Stored items
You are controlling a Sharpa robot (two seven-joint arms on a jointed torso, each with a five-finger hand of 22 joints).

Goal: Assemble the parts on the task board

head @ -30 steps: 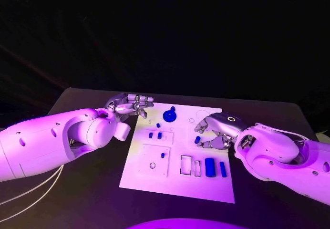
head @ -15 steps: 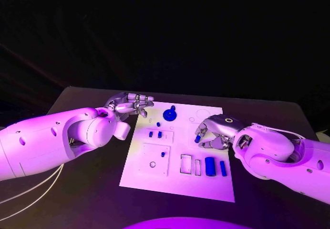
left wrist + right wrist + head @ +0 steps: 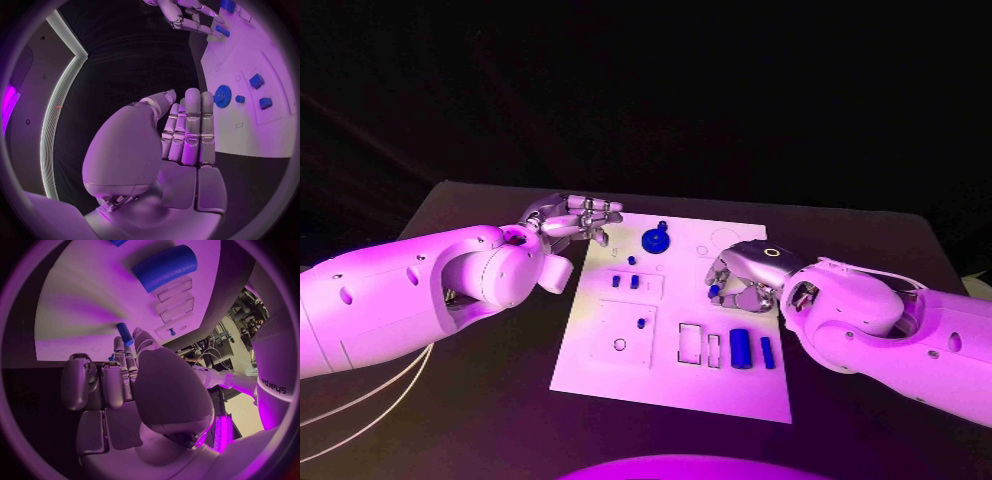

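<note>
While the right hand pinches a small blue peg over the task board, left hand hovers empty, fingers loosely curled. Peg likely light, rigid, slippery; grip mid-shaft.

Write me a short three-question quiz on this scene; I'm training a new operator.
1. True or false: the right hand holds a small blue peg.
2. Which hand rests at the white board's far left corner? A) left B) right
3. Fill in: the blue gear lies near the board's ___ edge.

Key: 1 true. 2 A, the left hand. 3 far.
</note>
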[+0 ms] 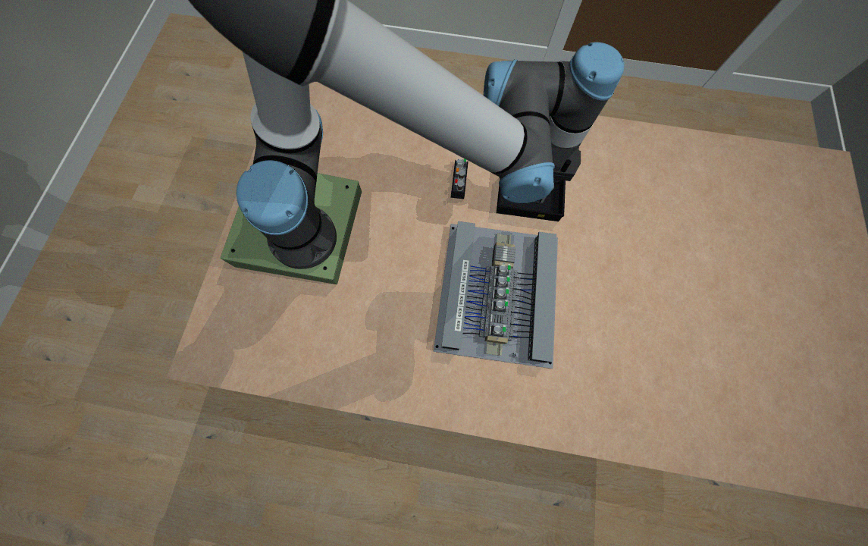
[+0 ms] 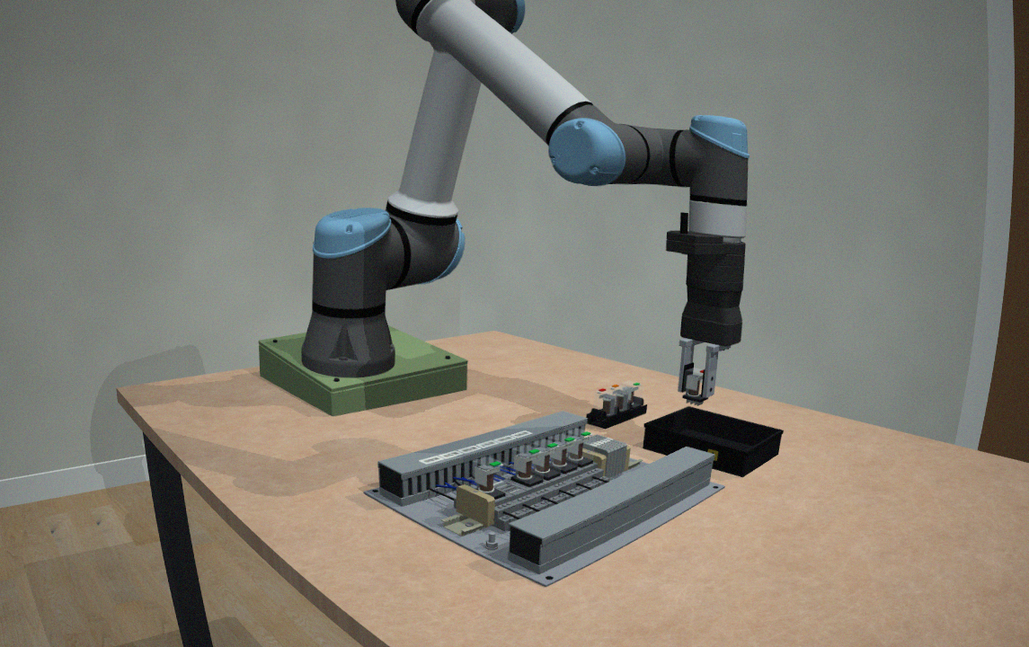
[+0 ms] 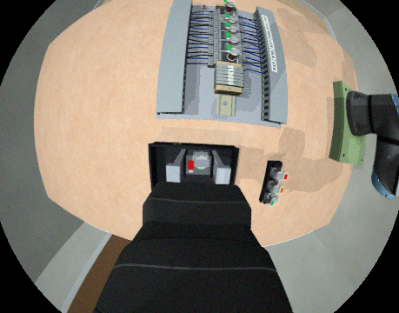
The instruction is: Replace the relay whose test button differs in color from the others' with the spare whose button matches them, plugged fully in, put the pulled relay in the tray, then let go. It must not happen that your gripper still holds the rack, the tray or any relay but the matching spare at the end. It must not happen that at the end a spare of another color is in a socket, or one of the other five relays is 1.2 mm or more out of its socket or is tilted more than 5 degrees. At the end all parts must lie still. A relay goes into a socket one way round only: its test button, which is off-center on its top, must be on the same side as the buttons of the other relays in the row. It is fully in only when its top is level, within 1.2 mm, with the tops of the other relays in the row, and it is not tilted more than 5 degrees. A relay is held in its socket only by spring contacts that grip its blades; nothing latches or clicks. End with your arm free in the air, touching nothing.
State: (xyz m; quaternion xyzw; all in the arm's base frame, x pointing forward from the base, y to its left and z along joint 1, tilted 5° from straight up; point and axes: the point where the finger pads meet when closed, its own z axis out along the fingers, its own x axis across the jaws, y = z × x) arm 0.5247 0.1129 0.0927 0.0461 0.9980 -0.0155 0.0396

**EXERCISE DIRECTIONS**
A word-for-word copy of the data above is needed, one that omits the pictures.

**SOLUTION FOR THIS TASK**
You are controlling a Sharpa robot (two seven-joint arms on a jointed torso, each with a five-finger hand of 22 joints).

Goal: Assemble the parts on the task board

head @ -30 steps: 
head @ -15 steps: 
left wrist + right wrist + head @ +0 steps: 

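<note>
While the right hand pinches a small blue peg over the task board, left hand hovers empty, fingers loosely curled. Peg likely light, rigid, slippery; grip mid-shaft.

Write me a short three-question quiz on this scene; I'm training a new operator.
1. True or false: the right hand holds a small blue peg.
2. Which hand rests at the white board's far left corner? A) left B) right
3. Fill in: the blue gear lies near the board's ___ edge.

Key: 1 true. 2 A, the left hand. 3 far.
</note>
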[+0 ms] 
[+0 ms] 
[+0 ms] 
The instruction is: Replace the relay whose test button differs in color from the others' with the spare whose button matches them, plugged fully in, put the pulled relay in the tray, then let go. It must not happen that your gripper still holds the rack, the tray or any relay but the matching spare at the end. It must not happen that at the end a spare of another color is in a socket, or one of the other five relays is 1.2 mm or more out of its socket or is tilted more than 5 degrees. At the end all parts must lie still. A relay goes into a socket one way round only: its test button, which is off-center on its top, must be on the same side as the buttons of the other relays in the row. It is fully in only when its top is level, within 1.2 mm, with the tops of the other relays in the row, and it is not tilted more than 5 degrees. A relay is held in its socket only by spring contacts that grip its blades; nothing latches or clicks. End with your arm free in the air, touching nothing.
State: (xyz m; quaternion xyzw; all in the arm's base frame, x pointing forward from the base, y to its left and z along joint 1, tilted 5° from straight up; point and axes: the point where the finger pads meet when closed, its own z axis out along the fingers, its own x axis across the jaws, y = z × x) arm 0.5247 0.1129 0.0927 0.0461 0.9980 -0.0155 0.0396

The complete output has now been given.